Regarding the SARS CoV-2 vaccines, both the two mRNA types (Pfizer and Moderna) and the two DNA types (J&J and Astra Zeneca) sneak a genetic code into a person’s body to stimulate the production of a portion of the virus known as the spike protein. Note that this process is not reproducing the whole genetic code for the virus, but only for the spike protein. The genetic vaccines use different methods to hide the inoculated spike protein’s genetic code from the immune system so it can penetrate the cell when it is inoculated into an upper arm muscle. In all cases, however, many different tissues and cells of the body become the manufacturing plants for the virus’ spike protein, which is targeted for antibody production and T cell activation by providing an antigen. Different portions of the viral portions are known as antigens. This is unlike traditional vaccines that directly introduce a weaker version of the whole virus and the body responds by making antibodies to the whole virus, including 28 proteins in SARS-CoV-2 and not just the spike protein. Notably, the body’s natural immunity produces antibodies to the whole virus and not just the spike protein which is why it is more potent, longer lasting and less susceptible to variants evading it.

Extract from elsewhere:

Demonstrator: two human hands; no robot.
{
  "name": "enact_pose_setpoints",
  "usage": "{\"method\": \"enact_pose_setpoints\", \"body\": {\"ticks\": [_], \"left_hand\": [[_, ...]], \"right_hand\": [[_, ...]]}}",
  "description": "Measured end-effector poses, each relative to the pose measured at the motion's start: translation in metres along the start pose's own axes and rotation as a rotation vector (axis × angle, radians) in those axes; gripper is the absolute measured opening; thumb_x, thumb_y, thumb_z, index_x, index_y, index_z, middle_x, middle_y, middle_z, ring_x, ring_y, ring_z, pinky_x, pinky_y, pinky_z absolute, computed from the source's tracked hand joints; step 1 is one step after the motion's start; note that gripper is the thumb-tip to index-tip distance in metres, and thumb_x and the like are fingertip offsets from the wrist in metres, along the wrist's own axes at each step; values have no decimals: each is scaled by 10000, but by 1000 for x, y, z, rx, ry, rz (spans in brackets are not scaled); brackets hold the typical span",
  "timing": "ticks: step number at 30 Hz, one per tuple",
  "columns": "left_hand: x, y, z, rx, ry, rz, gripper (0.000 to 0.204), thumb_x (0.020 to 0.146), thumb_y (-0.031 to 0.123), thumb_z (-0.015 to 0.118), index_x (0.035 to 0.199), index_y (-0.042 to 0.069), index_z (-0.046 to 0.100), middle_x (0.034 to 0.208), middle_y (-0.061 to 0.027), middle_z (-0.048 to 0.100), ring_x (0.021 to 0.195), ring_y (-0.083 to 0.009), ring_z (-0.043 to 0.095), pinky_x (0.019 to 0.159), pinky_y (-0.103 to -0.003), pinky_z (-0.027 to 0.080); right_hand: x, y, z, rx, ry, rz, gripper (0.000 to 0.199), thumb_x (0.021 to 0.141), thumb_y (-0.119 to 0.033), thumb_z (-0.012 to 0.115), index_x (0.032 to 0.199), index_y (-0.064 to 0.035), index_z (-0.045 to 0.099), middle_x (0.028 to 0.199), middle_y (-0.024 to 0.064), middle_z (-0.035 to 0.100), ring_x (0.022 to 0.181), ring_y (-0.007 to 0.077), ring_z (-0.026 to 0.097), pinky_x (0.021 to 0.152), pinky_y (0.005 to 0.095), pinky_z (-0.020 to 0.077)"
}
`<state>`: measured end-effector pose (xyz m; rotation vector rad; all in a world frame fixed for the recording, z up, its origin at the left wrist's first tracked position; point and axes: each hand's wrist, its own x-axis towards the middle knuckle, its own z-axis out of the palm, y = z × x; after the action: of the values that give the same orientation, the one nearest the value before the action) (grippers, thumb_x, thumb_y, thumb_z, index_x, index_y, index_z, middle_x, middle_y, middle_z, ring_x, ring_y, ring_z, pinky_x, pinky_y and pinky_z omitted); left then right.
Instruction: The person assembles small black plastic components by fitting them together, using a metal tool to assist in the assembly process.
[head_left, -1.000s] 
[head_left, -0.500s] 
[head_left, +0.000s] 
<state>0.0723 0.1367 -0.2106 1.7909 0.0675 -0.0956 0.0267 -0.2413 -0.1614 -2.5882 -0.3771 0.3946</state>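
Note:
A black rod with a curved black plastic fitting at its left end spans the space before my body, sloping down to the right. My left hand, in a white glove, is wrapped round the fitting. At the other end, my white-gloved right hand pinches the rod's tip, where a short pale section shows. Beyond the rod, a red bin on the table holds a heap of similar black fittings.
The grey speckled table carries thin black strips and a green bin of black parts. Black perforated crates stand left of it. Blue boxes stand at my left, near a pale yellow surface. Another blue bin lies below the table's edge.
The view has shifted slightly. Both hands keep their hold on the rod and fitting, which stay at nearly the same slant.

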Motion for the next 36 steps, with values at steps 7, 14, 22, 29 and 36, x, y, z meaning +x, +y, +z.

Several relevant observations in this published research paper have been made to compare a vaccine mRNA induced spike protein antigen to a natural COVID-19 infection antigen.
https://www.ncbi.nlm.nih.gov/pmc/articles/PMC8786601/
The quantity and duration observations are of particular note. There was an abundance of vaccine induced antibodies after 16 days post second dose and still present as late as 60 days post second dose. The naturally infected person, however, showed a much broader response that was not restricted to just the spike protein. With respect to duration, the spike protein was found in the plasma of 96% of the vaccinees at day 1-2 and in 63% at day 7 after the prime vaccine dose. In contrast, spike was only detectable in 5 of 64 infected and COVID-19-positive patients. This was likely due to more successful irradication of the virus and removal of the antigens. Nonetheless, repeated vaccinations were required to maintain antibody levels, whereas it was more persistent in those that were naturally infected and recovered from COVID-19.

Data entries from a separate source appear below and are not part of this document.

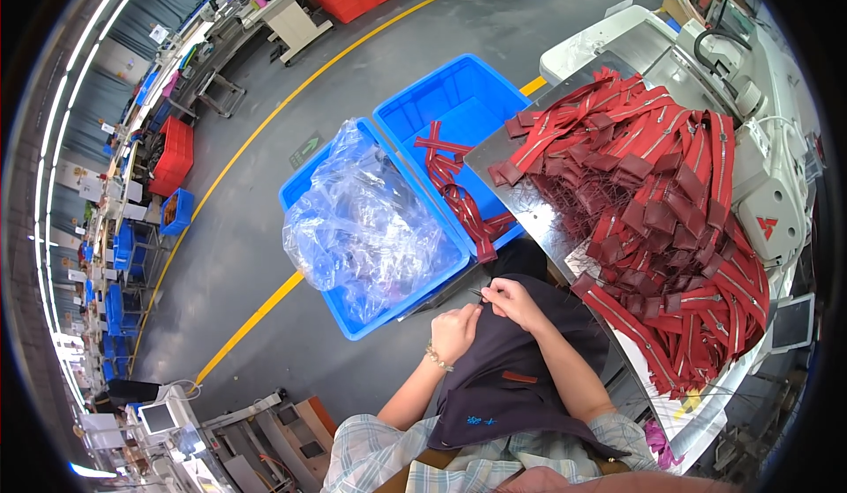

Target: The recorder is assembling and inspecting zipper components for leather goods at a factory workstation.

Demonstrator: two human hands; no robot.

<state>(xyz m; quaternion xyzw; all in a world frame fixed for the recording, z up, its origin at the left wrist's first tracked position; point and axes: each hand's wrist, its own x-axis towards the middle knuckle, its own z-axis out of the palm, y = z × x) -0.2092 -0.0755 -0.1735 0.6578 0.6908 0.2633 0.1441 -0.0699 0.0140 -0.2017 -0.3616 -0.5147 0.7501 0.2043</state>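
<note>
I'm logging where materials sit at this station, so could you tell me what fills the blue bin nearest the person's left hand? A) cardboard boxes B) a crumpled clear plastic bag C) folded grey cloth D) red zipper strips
B: the near blue bin, just beyond the left hand, holds a crumpled clear plastic bag; the red zipper strips lie in the farther bin.

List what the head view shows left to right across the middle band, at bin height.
Stacked red crates → clear crumpled plastic bag in a blue plastic bin → second blue plastic bin → heap of red zipper strips → white sewing machine.
</note>
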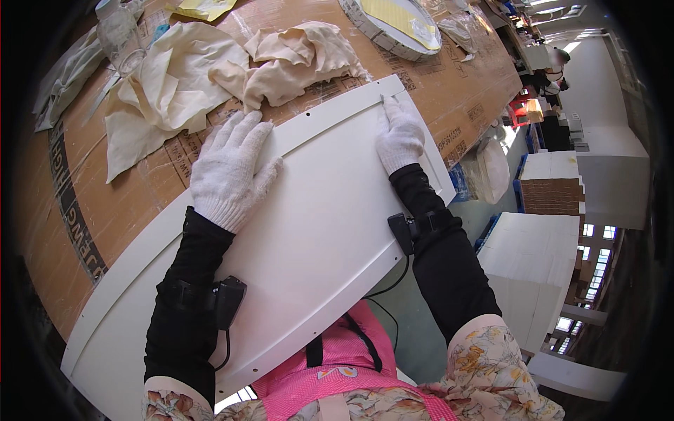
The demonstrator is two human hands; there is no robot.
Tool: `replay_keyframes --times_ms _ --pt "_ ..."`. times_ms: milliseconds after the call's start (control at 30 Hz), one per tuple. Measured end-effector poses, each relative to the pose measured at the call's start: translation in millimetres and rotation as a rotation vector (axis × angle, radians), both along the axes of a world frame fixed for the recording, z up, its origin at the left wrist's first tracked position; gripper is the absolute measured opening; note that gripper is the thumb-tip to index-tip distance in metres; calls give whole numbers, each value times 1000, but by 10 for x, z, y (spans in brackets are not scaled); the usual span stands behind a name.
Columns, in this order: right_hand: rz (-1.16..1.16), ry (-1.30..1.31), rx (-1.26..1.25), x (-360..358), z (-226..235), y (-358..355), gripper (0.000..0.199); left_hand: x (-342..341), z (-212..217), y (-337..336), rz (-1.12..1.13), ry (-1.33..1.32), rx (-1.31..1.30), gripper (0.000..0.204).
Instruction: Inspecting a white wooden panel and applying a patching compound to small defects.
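A white panel [309, 231] is laid across the cardboard-covered bench [463, 98]. It is pressed flat by the gloved left hand [228, 168], fingers spread, while its far corner is pinched by the right hand [399, 137].

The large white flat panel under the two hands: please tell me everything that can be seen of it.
The large white flat panel looks like smooth painted metal, with a raised rim and small holes along its edges. It lies flat on the cardboard-covered table, overhanging the near edge. The left hand rests spread on it; the right hand presses near its far corner.
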State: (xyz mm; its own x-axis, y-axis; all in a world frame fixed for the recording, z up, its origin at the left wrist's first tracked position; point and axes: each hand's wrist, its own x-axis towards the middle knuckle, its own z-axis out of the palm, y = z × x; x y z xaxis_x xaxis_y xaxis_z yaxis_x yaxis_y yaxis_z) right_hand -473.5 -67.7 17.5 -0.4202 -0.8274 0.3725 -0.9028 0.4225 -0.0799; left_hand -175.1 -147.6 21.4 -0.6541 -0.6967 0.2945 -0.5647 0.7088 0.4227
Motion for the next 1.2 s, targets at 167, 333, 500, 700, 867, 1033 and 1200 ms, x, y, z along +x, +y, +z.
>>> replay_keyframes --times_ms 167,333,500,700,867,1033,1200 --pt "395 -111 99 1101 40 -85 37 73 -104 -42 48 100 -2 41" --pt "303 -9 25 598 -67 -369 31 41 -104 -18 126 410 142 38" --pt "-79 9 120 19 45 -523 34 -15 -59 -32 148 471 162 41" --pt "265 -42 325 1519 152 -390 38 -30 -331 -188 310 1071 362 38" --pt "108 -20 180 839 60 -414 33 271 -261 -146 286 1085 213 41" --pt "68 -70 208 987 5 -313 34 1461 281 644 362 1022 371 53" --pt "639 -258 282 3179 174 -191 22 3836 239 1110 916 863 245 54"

The question now is whether the spike protein is toxic or not. Here is but one of many papers showing that the spike protein can cross the blood/brain barrier and cause neuronal injury. Therefore, it is toxic.

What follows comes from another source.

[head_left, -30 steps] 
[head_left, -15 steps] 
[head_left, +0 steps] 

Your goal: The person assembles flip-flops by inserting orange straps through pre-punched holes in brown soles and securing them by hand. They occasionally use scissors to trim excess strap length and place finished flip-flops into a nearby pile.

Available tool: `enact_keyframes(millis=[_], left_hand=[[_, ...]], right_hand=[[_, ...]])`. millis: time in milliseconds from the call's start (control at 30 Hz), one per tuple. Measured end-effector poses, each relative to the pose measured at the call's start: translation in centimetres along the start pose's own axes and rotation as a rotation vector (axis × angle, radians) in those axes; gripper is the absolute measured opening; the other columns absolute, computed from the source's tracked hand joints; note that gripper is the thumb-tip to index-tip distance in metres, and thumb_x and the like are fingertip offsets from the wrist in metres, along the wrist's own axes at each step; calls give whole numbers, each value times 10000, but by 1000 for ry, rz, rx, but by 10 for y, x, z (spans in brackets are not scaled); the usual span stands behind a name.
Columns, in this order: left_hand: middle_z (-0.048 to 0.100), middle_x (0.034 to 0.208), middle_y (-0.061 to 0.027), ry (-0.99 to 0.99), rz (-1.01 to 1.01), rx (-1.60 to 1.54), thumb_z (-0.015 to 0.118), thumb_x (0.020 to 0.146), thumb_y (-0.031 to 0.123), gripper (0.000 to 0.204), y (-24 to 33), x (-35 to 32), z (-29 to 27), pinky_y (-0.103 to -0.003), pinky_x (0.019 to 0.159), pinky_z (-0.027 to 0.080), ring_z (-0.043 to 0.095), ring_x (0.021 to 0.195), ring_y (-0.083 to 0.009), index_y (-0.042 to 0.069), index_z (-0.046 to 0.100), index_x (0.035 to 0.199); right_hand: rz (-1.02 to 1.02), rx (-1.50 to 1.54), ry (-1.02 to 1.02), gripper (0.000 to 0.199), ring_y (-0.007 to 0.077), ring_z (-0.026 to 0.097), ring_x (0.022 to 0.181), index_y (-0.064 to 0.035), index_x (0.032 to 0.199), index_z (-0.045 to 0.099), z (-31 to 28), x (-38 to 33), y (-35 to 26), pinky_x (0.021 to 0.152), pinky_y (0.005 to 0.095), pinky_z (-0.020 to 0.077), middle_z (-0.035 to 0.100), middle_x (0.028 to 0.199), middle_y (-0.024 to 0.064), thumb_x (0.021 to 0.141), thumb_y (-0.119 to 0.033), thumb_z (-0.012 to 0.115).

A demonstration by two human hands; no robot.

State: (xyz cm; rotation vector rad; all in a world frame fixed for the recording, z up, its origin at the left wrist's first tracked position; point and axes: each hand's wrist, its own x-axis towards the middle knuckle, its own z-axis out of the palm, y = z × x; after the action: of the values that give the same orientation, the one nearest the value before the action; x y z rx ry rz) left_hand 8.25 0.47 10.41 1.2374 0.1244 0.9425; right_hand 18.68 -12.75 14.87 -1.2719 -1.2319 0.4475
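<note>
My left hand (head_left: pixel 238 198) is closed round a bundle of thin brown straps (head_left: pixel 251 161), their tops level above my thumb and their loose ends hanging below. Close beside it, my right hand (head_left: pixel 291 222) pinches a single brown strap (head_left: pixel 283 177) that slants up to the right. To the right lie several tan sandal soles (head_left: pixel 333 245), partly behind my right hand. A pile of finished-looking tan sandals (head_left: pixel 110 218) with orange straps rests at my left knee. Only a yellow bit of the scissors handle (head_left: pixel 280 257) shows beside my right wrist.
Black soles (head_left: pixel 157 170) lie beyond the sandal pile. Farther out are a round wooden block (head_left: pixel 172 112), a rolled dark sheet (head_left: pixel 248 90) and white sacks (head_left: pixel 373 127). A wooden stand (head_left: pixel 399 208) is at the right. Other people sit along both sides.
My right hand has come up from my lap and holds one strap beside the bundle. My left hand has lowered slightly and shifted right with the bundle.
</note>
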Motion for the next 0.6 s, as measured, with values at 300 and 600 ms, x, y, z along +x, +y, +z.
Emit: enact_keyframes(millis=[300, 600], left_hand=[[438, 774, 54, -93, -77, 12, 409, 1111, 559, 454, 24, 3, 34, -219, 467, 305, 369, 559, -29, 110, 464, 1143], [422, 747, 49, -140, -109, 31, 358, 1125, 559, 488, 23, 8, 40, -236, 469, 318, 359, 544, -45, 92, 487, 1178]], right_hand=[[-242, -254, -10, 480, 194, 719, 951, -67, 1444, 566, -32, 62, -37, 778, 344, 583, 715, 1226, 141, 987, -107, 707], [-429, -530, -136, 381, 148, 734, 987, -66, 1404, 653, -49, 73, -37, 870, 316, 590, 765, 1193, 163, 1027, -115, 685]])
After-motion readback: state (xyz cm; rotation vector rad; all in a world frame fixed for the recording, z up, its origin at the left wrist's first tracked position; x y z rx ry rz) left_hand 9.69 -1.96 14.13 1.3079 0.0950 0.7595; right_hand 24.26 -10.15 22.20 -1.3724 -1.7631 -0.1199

https://www.frontiersin.org/articles/10.3389/fncel.2021.777738/full
Body fluids derived from the blood stream are potential carriers of the toxic spike protein when it is found in higher concentrations. However, the issue is how stable and how high can the concentration of the spike protein can be in the circulation of vaccinated individuals is questionable. This might be a significant issue for blood donors in the future. Saliva and breast milk are two body fluids that are also potential sources of spike protein. A nursing mother might provide both spike antibodies and spike protein to her infant. However, in a US study of 31 breast-feeding women, 67% experienced side effects after dose one and 61% after dose two of the vaccine.
https://www.medrxiv.org/content/10.1101/2021.04.21.21255841v1.full.pdf
Exosomes (a small vesicle secreted from a cell) containing vaccine induced spike proteins can be found in the blood stream prior to antibody formation. This could support a hypothesis of shedding of the vaccine induced spike protein.